3. The first state to recognize Labor Day was Oregon.
While Labor Day may have gotten its start in New York City, the first state to pass a law officially recognizing the holiday was Oregon, in February of 1887. Four more states adopted Labor Day holidays that same year, with others following suit in the years that followed, although Labor Day would not become a federal holiday until 1894.
4. We still don’t really know who came up with the idea of Labor Day.
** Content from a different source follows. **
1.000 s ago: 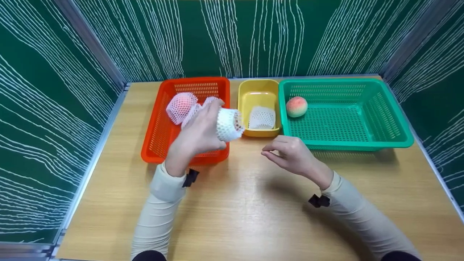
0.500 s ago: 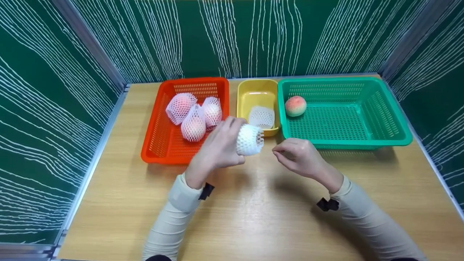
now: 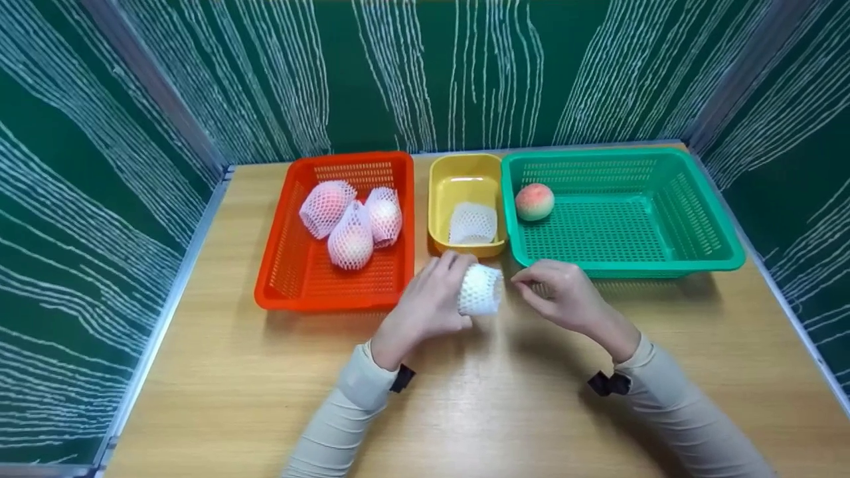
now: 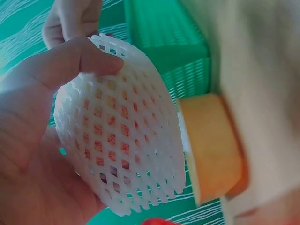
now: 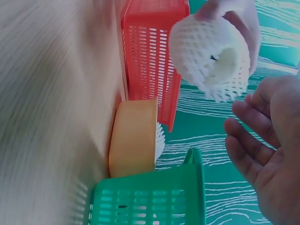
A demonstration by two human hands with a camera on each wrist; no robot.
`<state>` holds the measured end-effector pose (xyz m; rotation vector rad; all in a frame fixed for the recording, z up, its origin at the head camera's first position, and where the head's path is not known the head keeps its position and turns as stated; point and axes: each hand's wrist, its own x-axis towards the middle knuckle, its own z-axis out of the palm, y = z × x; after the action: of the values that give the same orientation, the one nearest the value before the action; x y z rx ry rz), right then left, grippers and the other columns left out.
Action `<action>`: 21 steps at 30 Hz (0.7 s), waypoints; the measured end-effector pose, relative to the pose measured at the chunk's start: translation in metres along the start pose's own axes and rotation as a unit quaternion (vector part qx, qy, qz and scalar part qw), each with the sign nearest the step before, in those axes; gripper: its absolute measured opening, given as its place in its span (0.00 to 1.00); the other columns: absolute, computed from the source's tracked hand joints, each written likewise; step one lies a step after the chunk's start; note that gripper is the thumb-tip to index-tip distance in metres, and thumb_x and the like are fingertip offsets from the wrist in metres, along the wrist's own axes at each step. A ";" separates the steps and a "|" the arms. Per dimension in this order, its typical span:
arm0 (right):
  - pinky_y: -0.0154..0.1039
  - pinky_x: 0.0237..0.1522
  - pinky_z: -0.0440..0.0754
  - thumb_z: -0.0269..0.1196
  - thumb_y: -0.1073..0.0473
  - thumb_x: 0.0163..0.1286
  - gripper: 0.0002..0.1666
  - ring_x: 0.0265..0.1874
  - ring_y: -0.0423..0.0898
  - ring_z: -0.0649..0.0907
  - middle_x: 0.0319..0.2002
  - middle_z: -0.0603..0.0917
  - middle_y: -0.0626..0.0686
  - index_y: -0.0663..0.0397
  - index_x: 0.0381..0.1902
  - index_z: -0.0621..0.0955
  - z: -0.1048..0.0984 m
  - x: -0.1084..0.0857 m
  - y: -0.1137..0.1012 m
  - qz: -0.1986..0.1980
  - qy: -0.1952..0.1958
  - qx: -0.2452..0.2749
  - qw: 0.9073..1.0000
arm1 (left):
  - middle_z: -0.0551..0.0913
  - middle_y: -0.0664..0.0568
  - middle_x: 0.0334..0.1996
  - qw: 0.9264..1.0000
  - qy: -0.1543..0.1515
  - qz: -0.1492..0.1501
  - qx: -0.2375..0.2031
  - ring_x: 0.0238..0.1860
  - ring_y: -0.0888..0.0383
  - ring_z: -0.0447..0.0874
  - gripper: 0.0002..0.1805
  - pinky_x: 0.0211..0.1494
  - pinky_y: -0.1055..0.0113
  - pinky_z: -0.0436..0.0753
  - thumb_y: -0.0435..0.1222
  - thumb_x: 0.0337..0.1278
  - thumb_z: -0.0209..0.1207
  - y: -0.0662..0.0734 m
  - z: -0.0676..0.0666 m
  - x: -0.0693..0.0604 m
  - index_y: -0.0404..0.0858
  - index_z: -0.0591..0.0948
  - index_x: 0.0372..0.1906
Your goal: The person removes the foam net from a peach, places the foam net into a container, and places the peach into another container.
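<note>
My left hand (image 3: 430,297) grips a peach in a white foam net sleeve (image 3: 479,290) above the table, just in front of the yellow container. Reddish skin shows through the mesh (image 4: 115,126) in the left wrist view. The sleeve's open end faces my right hand (image 3: 568,297), which hovers a short gap away. In the right wrist view, that hand's fingers (image 5: 251,145) are loosely bent and hold nothing. Several net-covered peaches (image 3: 350,242) lie in the red basket (image 3: 332,302). One bare peach (image 3: 534,202) sits at the left side of the green basket (image 3: 637,269).
Between the baskets stands the yellow container (image 3: 467,249), with an empty foam net (image 3: 473,223) in it. All three containers line the back of the wooden table (image 3: 458,411). Green walls (image 3: 372,79) with white lines enclose the back and sides.
My left hand has carried the netted peach from over the red basket, right and toward me, close to my right hand. My right hand has shifted slightly right.
</note>
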<state>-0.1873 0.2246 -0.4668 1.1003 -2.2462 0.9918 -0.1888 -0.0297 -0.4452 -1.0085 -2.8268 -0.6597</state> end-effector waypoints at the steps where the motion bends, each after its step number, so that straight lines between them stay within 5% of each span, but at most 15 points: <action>1: 0.35 0.32 0.81 0.67 0.72 0.55 0.09 0.29 0.42 0.82 0.29 0.85 0.49 0.56 0.33 0.85 -0.001 -0.002 0.001 0.005 -0.002 -0.002 1.000 | 0.70 0.52 0.51 1.000 -0.007 -0.004 -0.002 0.48 0.54 0.69 0.48 0.53 0.62 0.75 0.45 0.29 0.78 -0.001 0.004 0.000 0.43 0.66 0.63; 11: 0.34 0.35 0.82 0.69 0.73 0.54 0.10 0.32 0.41 0.83 0.32 0.86 0.49 0.58 0.33 0.85 -0.007 -0.016 0.006 0.055 -0.026 -0.015 0.998 | 0.70 0.52 0.56 0.997 -0.069 -0.034 -0.030 0.54 0.54 0.69 0.49 0.61 0.57 0.72 0.42 0.33 0.78 -0.009 0.035 -0.005 0.45 0.65 0.66; 21: 0.38 0.31 0.83 0.68 0.71 0.56 0.08 0.29 0.40 0.82 0.29 0.85 0.50 0.56 0.33 0.85 0.005 -0.030 0.008 0.081 -0.052 -0.002 0.995 | 0.70 0.54 0.53 0.996 -0.080 -0.026 -0.033 0.50 0.55 0.70 0.45 0.58 0.60 0.73 0.42 0.35 0.77 -0.012 0.045 -0.007 0.46 0.66 0.63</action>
<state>-0.1762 0.2386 -0.4932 1.0017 -2.4529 1.0141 -0.1875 -0.0236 -0.4922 -1.0449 -2.9964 -0.7122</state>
Some claim that it was Matthew Maguire, then the secretary of New York’s Central Labor Union, who first suggested the idea of turning the first Monday of September into a holiday commemorating the success of the march on September 5, 1882. Others believe that the holiday was suggested by Peter J. McGuire (pictured above), vice president of the American Federation of Labor. McGuire would later claim that he proposed the date due to its ideal weather and its placement midway between the already-recognized holidays of Independence Day and Thanksgiving.
5. By the time it was recognized as a national holiday, Labor Day was already celebrated in most states.
On June 28, 1984, President Grover Cleveland signed Senate Bill S. 730 into law. This bill declared the first Monday in September a legal public holiday known as “Labor’s Holiday”. By this time, Labor Day was already celebrated in 30 of the 44 states then included in our union.
6. Labor Day was the seventh public holiday signed into law in the United States.
The first five federal holidays designated by Congress were Christmas, New Year’s Day, Independence Day, Thanksgiving, and George Washington’s Birthday (later combined with Abraham Lincoln’s to make Presidents’ Day). The sixth, added in 1888, was Decoration Day, which later became known as Memorial Day.
7. We may owe Labor Day's widespread adoption to a Pullman train company boycott.
In May of 1894, employees of the Pullman Palace Car Company, makers of railway cars, went on strike to protest wage cuts and other abuses. In solidarity, the American Railroad Union called for a boycott on all Pullman railroad cars, a move that brought much of America’s railroad traffic to a halt—and in 1894, railroad traffic was a very big deal indeed. The government sent in the Army to break the strike, resulting in the deaths of thirty workers and property damage in excess of $80 million. The bill to recognize Labor Day as a public holiday had already been introduced to the Senate the previous year, but after the events of the Pullman strike and its aftermath, the bill quickly moved through both the Senate and the House to be signed into law.
8. Labor Day was almost celebrated on May 1.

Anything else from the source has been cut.